PROBLEM REQUIREMENTS: Show every line from the data below that includes "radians".

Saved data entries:
※ ※ ※

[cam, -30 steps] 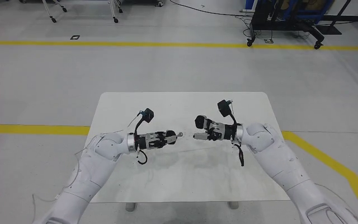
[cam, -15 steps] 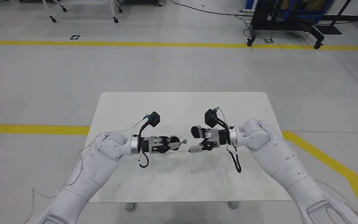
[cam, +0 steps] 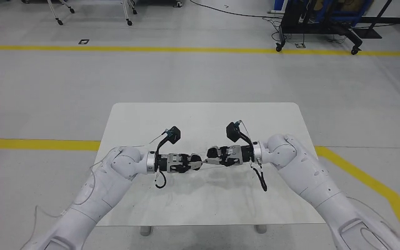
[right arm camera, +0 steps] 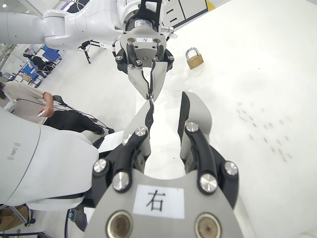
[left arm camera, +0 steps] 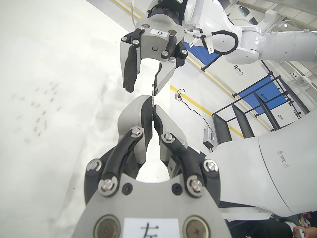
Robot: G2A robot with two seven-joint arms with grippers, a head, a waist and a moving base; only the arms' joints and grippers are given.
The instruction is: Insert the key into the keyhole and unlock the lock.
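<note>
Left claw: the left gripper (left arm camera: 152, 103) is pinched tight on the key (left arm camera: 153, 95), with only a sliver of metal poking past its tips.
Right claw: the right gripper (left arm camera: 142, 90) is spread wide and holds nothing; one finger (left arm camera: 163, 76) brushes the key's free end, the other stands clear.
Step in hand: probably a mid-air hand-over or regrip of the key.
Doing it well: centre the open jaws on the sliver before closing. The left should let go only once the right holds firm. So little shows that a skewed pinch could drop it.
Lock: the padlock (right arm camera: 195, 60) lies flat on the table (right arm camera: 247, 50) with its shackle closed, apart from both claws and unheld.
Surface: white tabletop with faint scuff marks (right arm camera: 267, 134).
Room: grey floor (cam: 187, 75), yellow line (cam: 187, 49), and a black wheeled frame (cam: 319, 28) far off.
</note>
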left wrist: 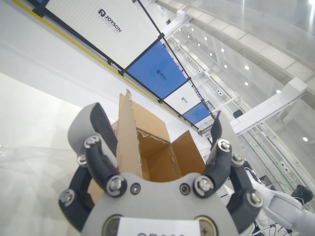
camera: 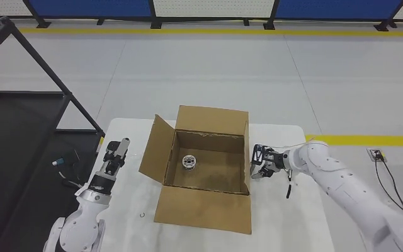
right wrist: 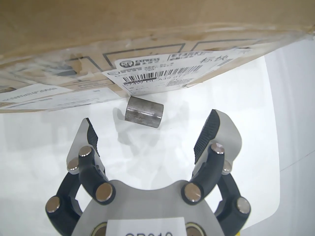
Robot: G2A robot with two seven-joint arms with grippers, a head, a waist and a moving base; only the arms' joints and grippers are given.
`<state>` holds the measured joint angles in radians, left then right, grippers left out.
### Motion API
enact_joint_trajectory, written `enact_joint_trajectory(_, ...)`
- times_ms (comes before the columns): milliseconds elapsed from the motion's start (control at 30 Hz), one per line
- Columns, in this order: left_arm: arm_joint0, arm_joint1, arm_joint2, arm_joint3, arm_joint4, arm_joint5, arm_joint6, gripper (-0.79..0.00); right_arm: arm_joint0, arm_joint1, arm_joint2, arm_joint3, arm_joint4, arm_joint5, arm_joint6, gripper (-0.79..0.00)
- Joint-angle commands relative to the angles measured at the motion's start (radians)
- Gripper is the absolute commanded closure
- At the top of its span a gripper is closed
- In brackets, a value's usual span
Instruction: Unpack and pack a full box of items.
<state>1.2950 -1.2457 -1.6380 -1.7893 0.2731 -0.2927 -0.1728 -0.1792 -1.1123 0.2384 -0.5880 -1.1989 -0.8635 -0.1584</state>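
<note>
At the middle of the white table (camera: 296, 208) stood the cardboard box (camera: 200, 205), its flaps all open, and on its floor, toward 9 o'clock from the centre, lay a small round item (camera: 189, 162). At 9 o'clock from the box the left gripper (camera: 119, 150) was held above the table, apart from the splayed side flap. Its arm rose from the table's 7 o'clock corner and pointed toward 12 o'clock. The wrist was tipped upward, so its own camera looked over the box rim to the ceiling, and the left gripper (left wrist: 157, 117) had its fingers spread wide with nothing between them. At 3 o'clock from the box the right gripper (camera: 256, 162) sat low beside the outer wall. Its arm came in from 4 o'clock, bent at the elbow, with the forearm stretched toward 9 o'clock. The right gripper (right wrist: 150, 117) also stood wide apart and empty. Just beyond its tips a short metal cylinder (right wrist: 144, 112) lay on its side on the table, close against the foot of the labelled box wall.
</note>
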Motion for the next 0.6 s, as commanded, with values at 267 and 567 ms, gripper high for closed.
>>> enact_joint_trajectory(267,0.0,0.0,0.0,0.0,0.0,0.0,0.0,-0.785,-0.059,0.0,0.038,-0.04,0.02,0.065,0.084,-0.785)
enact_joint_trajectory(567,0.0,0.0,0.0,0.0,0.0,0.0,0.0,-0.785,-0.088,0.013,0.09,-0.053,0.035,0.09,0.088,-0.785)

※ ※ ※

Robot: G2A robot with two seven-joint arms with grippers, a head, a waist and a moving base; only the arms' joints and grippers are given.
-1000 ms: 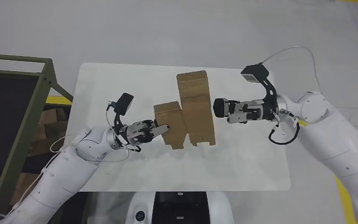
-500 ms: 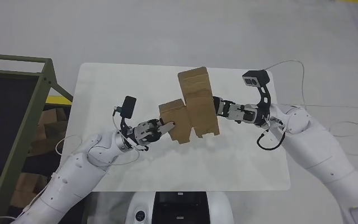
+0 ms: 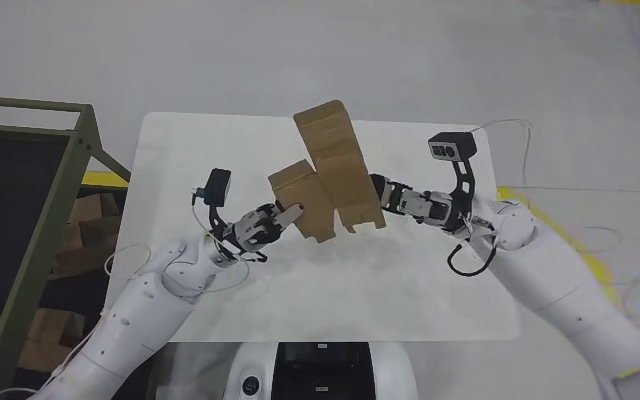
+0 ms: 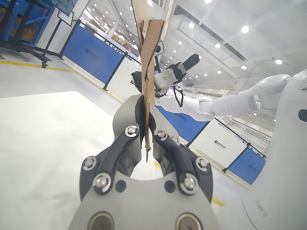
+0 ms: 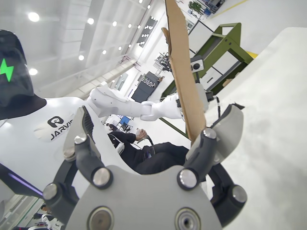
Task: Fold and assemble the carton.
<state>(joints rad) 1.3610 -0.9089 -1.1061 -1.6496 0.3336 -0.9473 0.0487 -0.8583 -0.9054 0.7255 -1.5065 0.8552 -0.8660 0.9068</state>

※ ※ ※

ANSWER SECTION:
`<state>` holds the measured joint angles in radians, left then right, grippers left out.
- Joint-angle commands relative to the angles measured at the motion's start (radians)

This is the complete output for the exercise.